--- Assignment ---
Below this sentence is a listing; return exactly its lines from the one with "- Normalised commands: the" to the one with "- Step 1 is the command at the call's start", both kept, and nothing more.

Top of Information shown

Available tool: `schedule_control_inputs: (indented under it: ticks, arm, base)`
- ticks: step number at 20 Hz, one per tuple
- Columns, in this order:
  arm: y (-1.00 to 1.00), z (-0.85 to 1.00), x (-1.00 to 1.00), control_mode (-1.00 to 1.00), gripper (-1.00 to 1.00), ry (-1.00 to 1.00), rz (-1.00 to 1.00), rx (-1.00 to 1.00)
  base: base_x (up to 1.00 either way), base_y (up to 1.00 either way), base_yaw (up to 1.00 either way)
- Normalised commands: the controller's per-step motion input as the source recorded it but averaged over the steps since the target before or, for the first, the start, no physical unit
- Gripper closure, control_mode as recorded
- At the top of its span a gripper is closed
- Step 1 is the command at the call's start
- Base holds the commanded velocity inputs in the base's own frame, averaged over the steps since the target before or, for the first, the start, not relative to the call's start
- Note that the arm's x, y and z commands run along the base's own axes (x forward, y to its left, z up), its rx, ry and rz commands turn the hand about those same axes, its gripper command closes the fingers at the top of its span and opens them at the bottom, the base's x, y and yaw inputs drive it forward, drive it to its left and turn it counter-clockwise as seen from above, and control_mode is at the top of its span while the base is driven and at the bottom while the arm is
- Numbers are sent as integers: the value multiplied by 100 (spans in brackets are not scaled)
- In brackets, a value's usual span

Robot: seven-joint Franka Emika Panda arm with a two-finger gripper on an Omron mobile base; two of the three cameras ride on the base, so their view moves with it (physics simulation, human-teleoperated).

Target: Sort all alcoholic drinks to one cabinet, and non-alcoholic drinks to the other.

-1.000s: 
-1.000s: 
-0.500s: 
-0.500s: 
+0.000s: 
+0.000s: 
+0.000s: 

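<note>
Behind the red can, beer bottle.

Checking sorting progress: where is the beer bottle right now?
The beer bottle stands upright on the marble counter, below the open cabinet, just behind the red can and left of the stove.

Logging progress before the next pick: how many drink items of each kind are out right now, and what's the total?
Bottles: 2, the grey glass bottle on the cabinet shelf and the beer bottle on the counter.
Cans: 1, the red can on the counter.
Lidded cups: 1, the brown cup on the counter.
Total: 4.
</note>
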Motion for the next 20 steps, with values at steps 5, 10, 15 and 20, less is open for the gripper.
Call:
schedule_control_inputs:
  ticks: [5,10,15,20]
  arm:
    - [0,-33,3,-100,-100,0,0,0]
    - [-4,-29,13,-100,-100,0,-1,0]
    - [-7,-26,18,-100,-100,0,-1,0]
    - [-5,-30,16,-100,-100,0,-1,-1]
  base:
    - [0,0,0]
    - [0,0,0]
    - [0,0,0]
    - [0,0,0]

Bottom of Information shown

--- The answer ---
- Normalised commands: the controller's per-step motion input as the source recorded it but averaged over the steps since the target before or, for the first, the start, no physical unit
- Gripper closure, control_mode as recorded
- At the top of its span a gripper is closed
- Step 1 is the command at the call's start

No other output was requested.